-- Opening Marker --

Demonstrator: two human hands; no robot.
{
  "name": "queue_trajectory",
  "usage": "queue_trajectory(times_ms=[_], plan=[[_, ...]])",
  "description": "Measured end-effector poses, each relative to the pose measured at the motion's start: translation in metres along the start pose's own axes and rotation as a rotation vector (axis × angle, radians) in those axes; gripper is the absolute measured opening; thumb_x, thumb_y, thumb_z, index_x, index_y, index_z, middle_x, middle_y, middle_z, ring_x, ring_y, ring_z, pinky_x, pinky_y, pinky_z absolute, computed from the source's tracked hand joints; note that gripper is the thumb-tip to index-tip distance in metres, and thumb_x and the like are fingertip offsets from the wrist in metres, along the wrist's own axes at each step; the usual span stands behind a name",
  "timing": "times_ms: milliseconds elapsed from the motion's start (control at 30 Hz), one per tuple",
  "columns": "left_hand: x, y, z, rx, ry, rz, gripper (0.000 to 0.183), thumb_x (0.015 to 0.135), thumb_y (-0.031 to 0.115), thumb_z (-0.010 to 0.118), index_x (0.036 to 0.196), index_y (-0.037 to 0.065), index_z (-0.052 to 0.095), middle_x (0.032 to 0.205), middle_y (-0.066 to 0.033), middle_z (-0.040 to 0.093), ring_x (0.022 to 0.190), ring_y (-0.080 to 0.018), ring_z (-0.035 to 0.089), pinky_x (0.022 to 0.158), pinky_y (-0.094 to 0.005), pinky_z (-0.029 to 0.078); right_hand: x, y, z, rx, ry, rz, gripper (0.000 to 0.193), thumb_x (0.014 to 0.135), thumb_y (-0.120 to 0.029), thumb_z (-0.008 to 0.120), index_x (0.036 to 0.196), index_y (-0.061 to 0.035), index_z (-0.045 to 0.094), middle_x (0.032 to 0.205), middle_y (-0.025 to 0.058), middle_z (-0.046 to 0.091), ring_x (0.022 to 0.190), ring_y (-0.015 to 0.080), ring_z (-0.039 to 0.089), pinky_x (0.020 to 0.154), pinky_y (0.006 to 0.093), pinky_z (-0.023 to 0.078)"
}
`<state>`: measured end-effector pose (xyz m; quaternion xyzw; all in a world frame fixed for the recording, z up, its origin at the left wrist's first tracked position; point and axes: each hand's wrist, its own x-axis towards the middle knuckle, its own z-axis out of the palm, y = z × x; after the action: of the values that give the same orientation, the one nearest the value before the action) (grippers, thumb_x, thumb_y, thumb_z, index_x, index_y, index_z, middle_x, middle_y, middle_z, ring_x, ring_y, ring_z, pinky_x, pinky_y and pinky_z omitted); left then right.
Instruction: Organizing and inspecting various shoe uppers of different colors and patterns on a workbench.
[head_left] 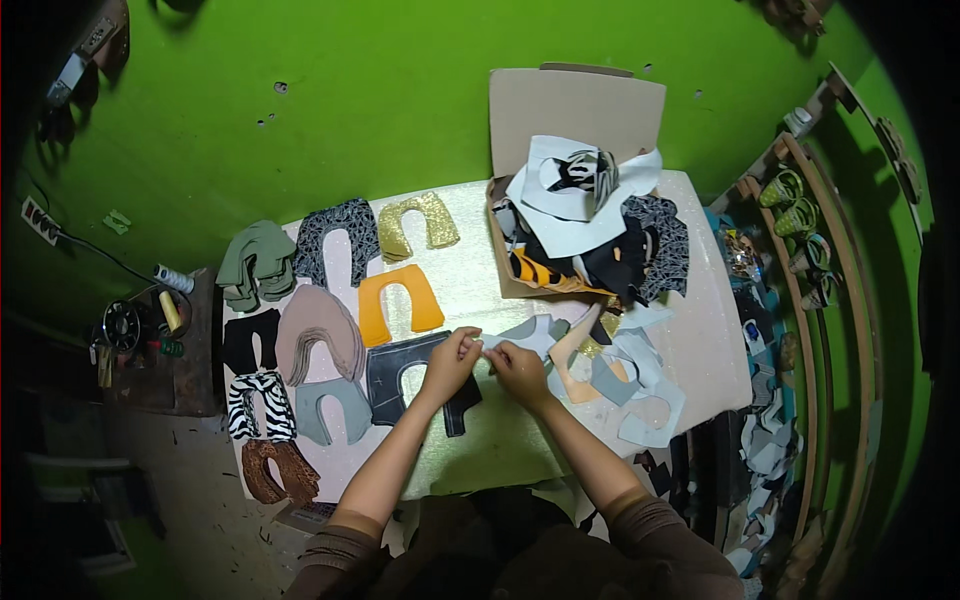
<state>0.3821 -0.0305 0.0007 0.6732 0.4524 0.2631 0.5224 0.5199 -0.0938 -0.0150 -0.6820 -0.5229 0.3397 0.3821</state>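
Observation:
Over the middle of the table my left hand (455, 364) and my right hand (518, 371) come close together, both with fingers pinched. Whatever lies between the fingertips is too small to make out. Just beyond my right hand is a pale grey cut piece (540, 335); whether the fingers touch it I cannot tell. Under my left hand and wrist lies a black U-shaped piece (388, 375), partly covered. An orange U-shaped piece (375, 310) is a little farther off to the left, beside a stack of dusty-pink U-shaped pieces (310, 320).
More U-shaped stacks fill the table's left side: olive green (250, 260), zebra-striped (245, 405), brown (270, 475), grey (320, 415) and gold (395, 235). An open cardboard box (540, 110) overflows with offcuts. Pale scraps (650, 375) lie to the right, near a wooden shoe rack (800, 160).

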Motion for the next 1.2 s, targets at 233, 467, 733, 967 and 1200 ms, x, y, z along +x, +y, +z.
queue_trajectory(times_ms=[233, 467, 733, 967, 1200], plan=[[-0.021, 0.012, 0.058, 0.081, -0.086, 0.017, 0.027, 0.084, 0.019, 0.057, 0.102, -0.001, 0.057, 0.086, -0.0127, 0.061, 0.076, -0.0186, 0.059, 0.07, -0.0273, 0.047, -0.052, 0.038, -0.063, -0.007, 0.172, -0.06, 0.018, 0.081, -0.013, 0.057, 0.097, -0.0048, 0.062, 0.082, 0.0117, 0.065, 0.072, 0.0257, 0.063, 0.063, 0.0313, 0.048], [-0.004, 0.048, 0.114, 0.25, 0.013, 0.164, 0.03, 0.08, 0.018, 0.057, 0.103, -0.001, 0.055, 0.096, -0.0169, 0.058, 0.089, -0.0315, 0.056, 0.078, -0.0385, 0.044, -0.06, 0.07, -0.131, -0.171, 0.316, -0.129, 0.011, 0.077, -0.008, 0.057, 0.086, -0.0037, 0.062, 0.081, 0.0108, 0.06, 0.077, 0.0271, 0.058, 0.068, 0.0343, 0.046], [0.013, 0.052, 0.175, 0.638, 0.304, 0.256, 0.031, 0.075, 0.018, 0.061, 0.103, 0.004, 0.056, 0.095, -0.0144, 0.058, 0.093, -0.029, 0.051, 0.087, -0.0401, 0.032, -0.053, 0.088, -0.172, -0.269, 0.156, -0.259, 0.01, 0.077, -0.009, 0.057, 0.085, -0.0038, 0.062, 0.081, 0.0114, 0.059, 0.078, 0.0299, 0.055, 0.068, 0.0374, 0.045], [0.006, 0.052, 0.168, 0.737, 0.304, 0.102, 0.019, 0.077, 0.019, 0.058, 0.087, 0.004, 0.061, 0.085, -0.0124, 0.06, 0.084, -0.0296, 0.054, 0.083, -0.0409, 0.034, -0.04, 0.101, -0.179, -0.292, 0.014, -0.337, 0.012, 0.077, -0.01, 0.056, 0.085, -0.0034, 0.062, 0.081, 0.0118, 0.058, 0.079, 0.0301, 0.055, 0.07, 0.038, 0.044], [-0.019, 0.054, 0.151, 0.617, 0.503, -0.09, 0.025, 0.079, 0.018, 0.054, 0.099, 0.003, 0.06, 0.091, -0.0126, 0.059, 0.088, -0.0293, 0.053, 0.084, -0.0413, 0.034, -0.023, 0.102, -0.173, -0.352, -0.029, -0.457, 0.014, 0.076, -0.013, 0.058, 0.088, -0.0058, 0.062, 0.084, 0.0086, 0.057, 0.084, 0.0269, 0.053, 0.071, 0.0368, 0.044]])
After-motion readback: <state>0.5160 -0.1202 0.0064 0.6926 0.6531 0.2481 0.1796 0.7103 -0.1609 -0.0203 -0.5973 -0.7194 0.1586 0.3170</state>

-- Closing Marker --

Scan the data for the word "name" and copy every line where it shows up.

Result of this exercise ->
  "name": "queue_trajectory",
  "description": "Measured end-effector poses, each relative to the pose measured at the motion's start: translation in metres along the start pose's own axes and rotation as a rotation vector (axis × angle, radians) in those axes; gripper is the absolute measured opening; thumb_x, thumb_y, thumb_z, index_x, index_y, index_z, middle_x, middle_y, middle_z, ring_x, ring_y, ring_z, pinky_x, pinky_y, pinky_z absolute, computed from the source's tracked hand joints; note that gripper is the thumb-tip to index-tip distance in metres, and thumb_x and the like are fingertip offsets from the wrist in metres, along the wrist's own axes at each step; the usual span stands behind a name",

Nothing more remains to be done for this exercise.